Де Рон разбудил их далеко за полночь, Скрипицин с удивлением смотрел, как Андрей с Сивым одеваются, заряжают пистолеты.

   – Вы куда энто? – спросил он очумлённо.

   – Надоть.

   – А мене возьмети?

   – Вали.

Так начинался день двадцать пятого ноября 1671 года под Астраханью. Солдаты выстраивались в ряды, держа лестницы над головами. Горцы стояли отдельно, плотной массой. На стенах никакого движения не было заметно. Ров давно ополз и обвалился, являя собой только видимость преграды. Около трёх тысяч солдат и четырёх тысяч горцев, подойдя ближе и приставив лестницы, стали карабкаться на стены. Каково же было их удивление, когда, забравшись наверх, они никого там не обнаружили. Горцы с воем бросились метаться по улицам, но и здесь никого не было. Разинцы сдавали город без боя. И лишь когда солдаты добежали до кремля, с его стен началась частая пальба из пушек. Повскакивавшие в стане стрельцы, увидя городские ворота открытыми и возле них солдат, кинулись в город, своим многолюдием смешав ряды и сорвав штурм Астраханского кремля. Стрельцы разбредались по городу, радостно горлопаня, как будто одержали большую победу. Князь Казбулат выехал навстречу боярину князю Милославскому, как будто это он взял город. Полковник Кэр был не против.
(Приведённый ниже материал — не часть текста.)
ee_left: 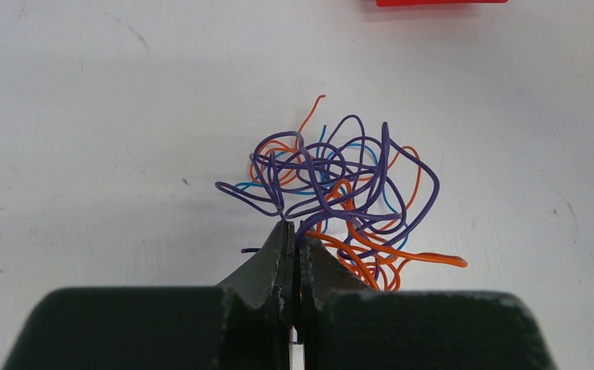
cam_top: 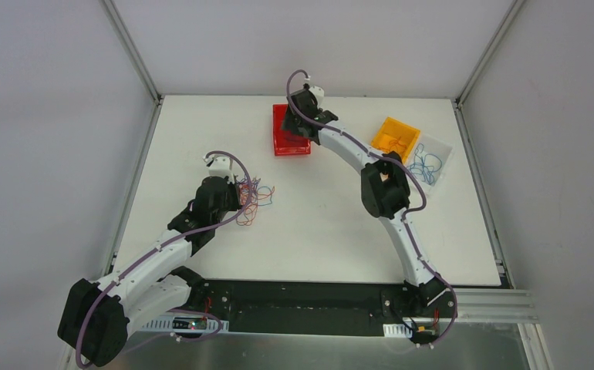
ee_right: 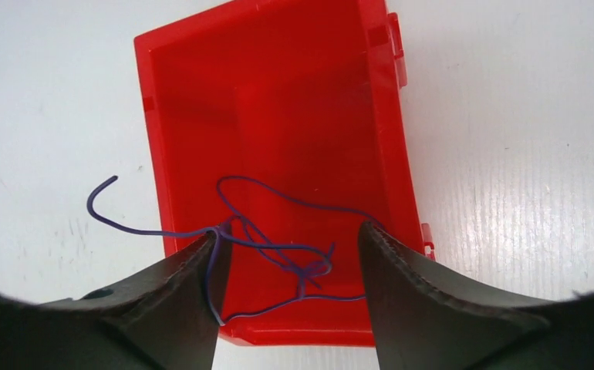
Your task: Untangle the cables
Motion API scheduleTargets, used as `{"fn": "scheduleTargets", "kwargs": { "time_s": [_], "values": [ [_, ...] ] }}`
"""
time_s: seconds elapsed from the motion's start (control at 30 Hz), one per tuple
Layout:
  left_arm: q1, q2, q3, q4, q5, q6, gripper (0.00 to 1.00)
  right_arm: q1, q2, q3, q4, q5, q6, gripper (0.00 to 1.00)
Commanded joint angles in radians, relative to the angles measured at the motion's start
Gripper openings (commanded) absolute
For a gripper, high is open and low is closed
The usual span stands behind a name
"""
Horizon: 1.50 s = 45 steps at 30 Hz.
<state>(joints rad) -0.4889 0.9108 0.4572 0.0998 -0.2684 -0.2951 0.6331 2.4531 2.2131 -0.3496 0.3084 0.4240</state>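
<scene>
White matte table (cam_top: 317, 231), a bit scuffed and speckled, with grey walls and aluminium rails round it

Left gripper (ee_left: 294, 227) is on the left side of the table about midway back. Its dark, rough-edged fingers are pressed tight together at the tips, nipping the near edge of the cables (ee_left: 332, 185). That's a loose springy ball of hair-thin wires, purple loops on top with orange and a little blue threaded through, and it's resting on the table just past the fingertips.

Right gripper (ee_right: 294, 227) hangs over the red bin (ee_right: 278, 92) at the far middle, with its fingers well apart and nothing clamped. The bin is glossy plastic and rectangular with smooth walls. One purple wire (ee_right: 278, 199) lies curled in its near end, knotted in the middle. It brushes the left finger, and one end hooks out over the bin's left rim above the table.

Far right there's an orange bin (cam_top: 396, 137), and beside it a clear tray (cam_top: 442, 146) holding curly blue wires (cam_top: 426, 168)
</scene>
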Motion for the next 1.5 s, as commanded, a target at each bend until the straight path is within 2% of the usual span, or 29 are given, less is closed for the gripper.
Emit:
{"fn": "scheduleTargets", "kwargs": {
  "time_s": [0.0, 0.23, 0.4, 0.47, 0.73, 0.93, 1.1, 1.23, 1.37, 1.47],
  "values": [
    [0.007, -0.005, 0.000, 0.031, 0.004, 0.017, 0.00, -0.006, -0.144, 0.080, -0.085, -0.037, -0.023, 0.66],
    [0.007, -0.007, 0.003, 0.028, 0.004, 0.019, 0.00, -0.014, -0.333, -0.083, -0.101, -0.066, -0.027, 0.76],
    [0.007, -0.004, 0.003, 0.028, 0.008, 0.020, 0.00, -0.043, -0.349, -0.068, -0.187, -0.096, -0.012, 0.73],
    [0.007, -0.003, 0.004, 0.028, 0.012, 0.020, 0.00, -0.051, -0.365, -0.086, -0.195, -0.135, -0.019, 0.68],
    [0.007, 0.009, 0.005, 0.035, 0.019, 0.019, 0.00, -0.031, -0.453, -0.299, -0.080, -0.463, -0.255, 0.68],
    [0.007, 0.003, 0.003, 0.031, 0.006, 0.021, 0.00, 0.021, -0.310, -0.147, -0.163, -0.485, -0.455, 0.68],
    [0.007, -0.001, 0.001, 0.029, 0.003, 0.022, 0.00, 0.039, -0.138, 0.054, -0.216, -0.468, -0.483, 0.68],
    [0.007, 0.003, 0.003, 0.028, 0.005, 0.023, 0.00, 0.044, -0.050, 0.150, -0.231, -0.475, -0.477, 0.65],
    [0.007, 0.001, 0.004, 0.029, -0.002, 0.025, 0.00, 0.050, -0.026, 0.153, -0.223, -0.473, -0.478, 0.56],
    [0.007, 0.010, 0.005, 0.029, -0.003, 0.025, 0.00, 0.050, -0.024, 0.141, -0.219, -0.476, -0.479, 0.40]
  ]
}}
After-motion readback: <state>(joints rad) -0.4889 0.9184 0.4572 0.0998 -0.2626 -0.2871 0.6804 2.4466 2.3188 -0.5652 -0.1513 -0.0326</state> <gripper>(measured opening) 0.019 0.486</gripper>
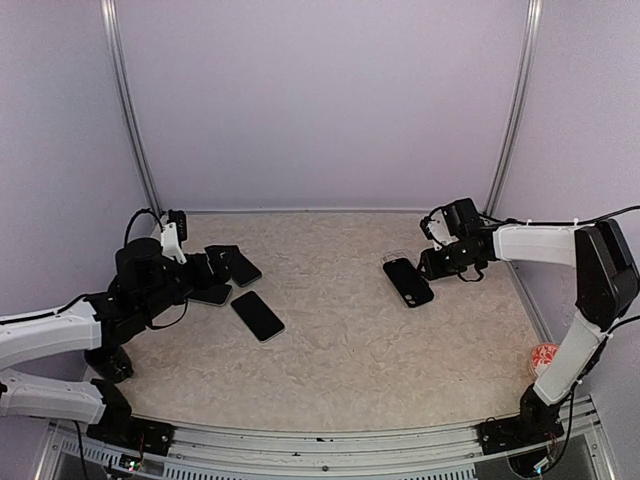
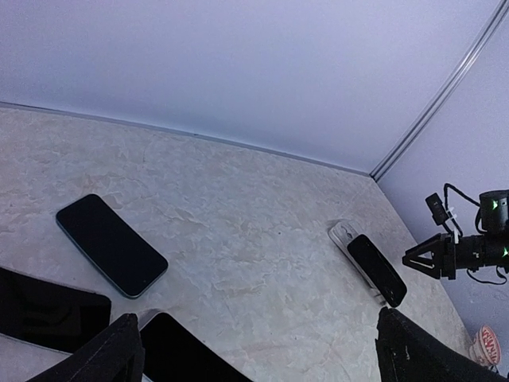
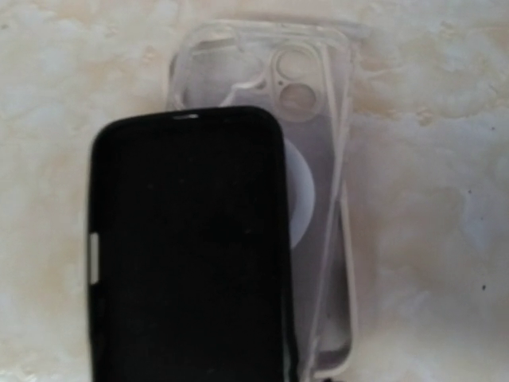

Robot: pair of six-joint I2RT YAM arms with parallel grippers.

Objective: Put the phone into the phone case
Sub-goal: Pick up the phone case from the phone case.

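The phone (image 3: 187, 247) lies askew on the clear phone case (image 3: 318, 159), covering its left part, on the right side of the table (image 1: 340, 340); the right gripper (image 1: 430, 266) sits just beside it, its jaw width impossible to tell; the left gripper (image 2: 258, 342) gapes wide near other black phones (image 1: 258, 315).
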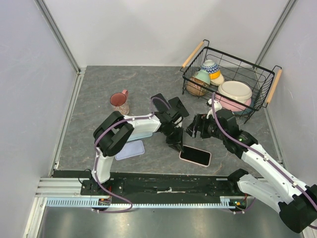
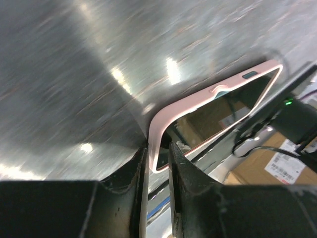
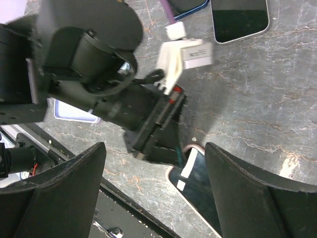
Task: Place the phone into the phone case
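Note:
A pink phone case [image 1: 195, 155] with a dark glossy phone face inside its rim lies on the grey table near the front edge. My left gripper [image 1: 177, 145] is at its left corner. In the left wrist view my left gripper [image 2: 158, 159] is shut on the pink case's rim [image 2: 208, 96], with one finger on each side of the corner. My right gripper [image 1: 194, 128] hangs open just behind the case. In the right wrist view my right gripper [image 3: 154, 148] is spread wide above the left gripper and the case's end [image 3: 198, 183]. It holds nothing.
A lavender case [image 1: 130, 149] lies left of the pink one, and a light blue one [image 1: 141, 134] lies partly under the left arm. A pink mug [image 1: 119, 101] stands at the back left. A wire basket [image 1: 262, 74] of bowls stands at the back right. Another dark-screened phone [image 3: 240, 15] shows in the right wrist view.

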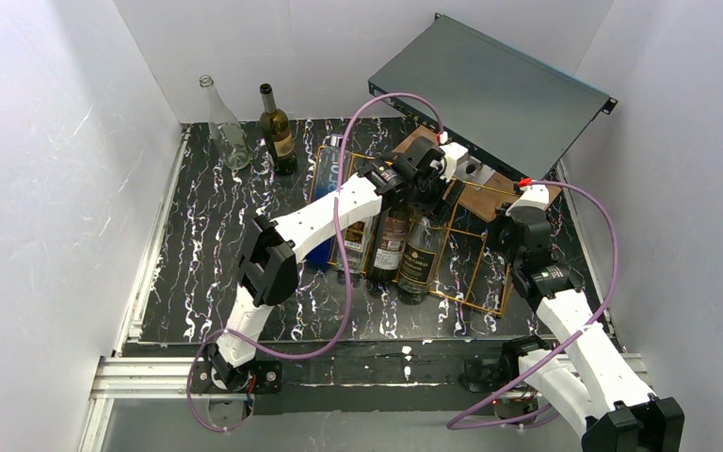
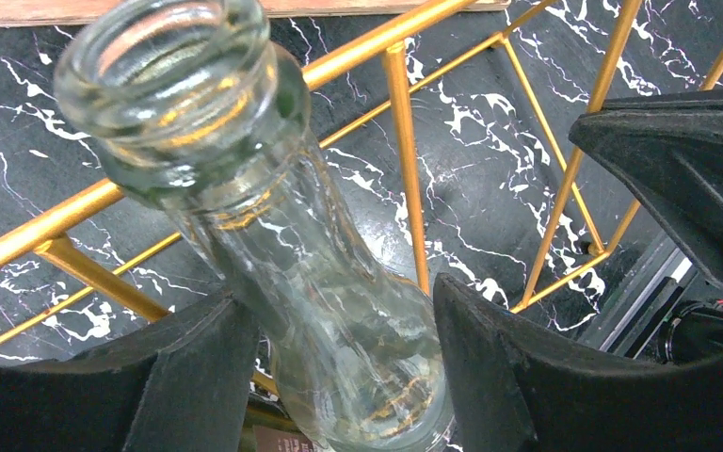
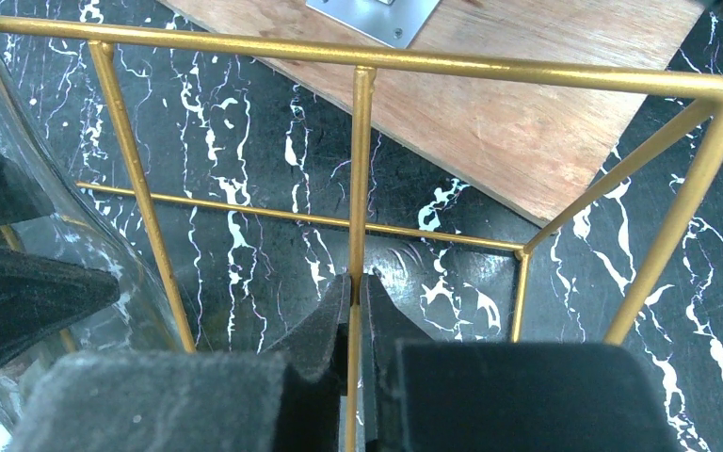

В городе стихийно разгорался праздник, хотя было непонятно, что люди празднуют. Пили горожане, пили стрельцы, пили казаки. Андрей как зачумлённый ходил по улицам, не понимая всего происходящего. Князь Казбулат схватил посланного разницами для переговоров есаула Федьку Шелудяку и напоил его вусмерть. К полудню из кремля побежали его защитники, а к вечеру его ворота оказались открыты. Весь город пьянствовал, не обращая ни на что внимания. Так через полгода после казни Разина окончилось восстание.

Зима навалилась на Москву сильными снегопадами. Огромные сугробы перегораживали улицы. Ночная стража более разгребала снег, чем смотрела за порядком. В Хамовниках деревянные домики утопали в сугробах по самые окна. Снег подчёркивал резные украшения крыш, наличников, ставен. Покатые крыши походили на горные склоны.

Алёна поглядывала в окно, кормила трёхлетнего сынишку кашей. На душе было пусто. Если раньше она видела Андрея хоть издалека – то в карауле возле Кремля, то в его лавке, теперь же он опять пропал из Москвы. Тоска всё сильнее заполняла сердце. Накормив сына, она отнесла уснувшего ребёнка соседке, а сама, надев подаренный Андреем заячий тулупчик и шапку, пошла в Китай-город «ко посольской избе».